INDIANAPOLIS - On Saturday as Hoosiers celebrated the first official day of summer, Department of Natural Resources officials were warning them to stay alert about the dangers of drowning.
Statewide drowning numbers are on pace to match last year, according to DNR officials, and nearly half of this year's victims have been children.
Members of the Pike Township Dive Team used Saturday to train lifesaving skills at Eagle Creek Reservoir.
They worked to sharpen critical skills needed to respond to emergencies in the water – rescues where every second counts.
At a playground nearby, parents like Jim Phillips kept a close eye on their kids.
"I think a lot of it is just keeping eyes on them, making sure they don't get away from us," Phillips said.
Fellow dad David Smith agreed.
"I just make sure I know right where they are at all times, because my kids are 6, 4 and 2, but they're fast," Smith said. "I don't turn my back."
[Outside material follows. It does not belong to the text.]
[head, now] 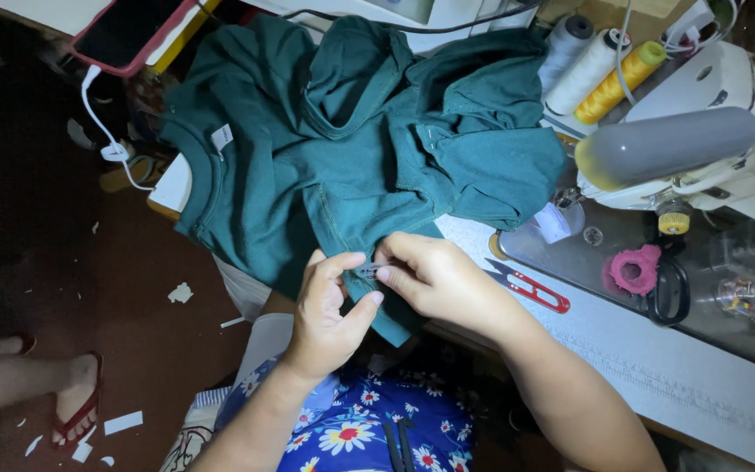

The DNR reports a dozen of the drowning victims this year have been children – already four times greater than the number of children who drowned during all of last year.
Two of those drownings happened this month in the Big Blue River in Edinburgh.
"A lot of the drownings are preventable," said DNR Officer Jet Quillen. "You need to evaluate the situation and say, 'Am I a strong swimmer? Do I have someone with me?'"
The DNR says a lack of close supervision can increase the risk of drowning. So can an inability to swim. Swimming lessons are recommended for children 4 and older.
Last year, a total of 56 drownings occurred in Indiana, according to DNR officials.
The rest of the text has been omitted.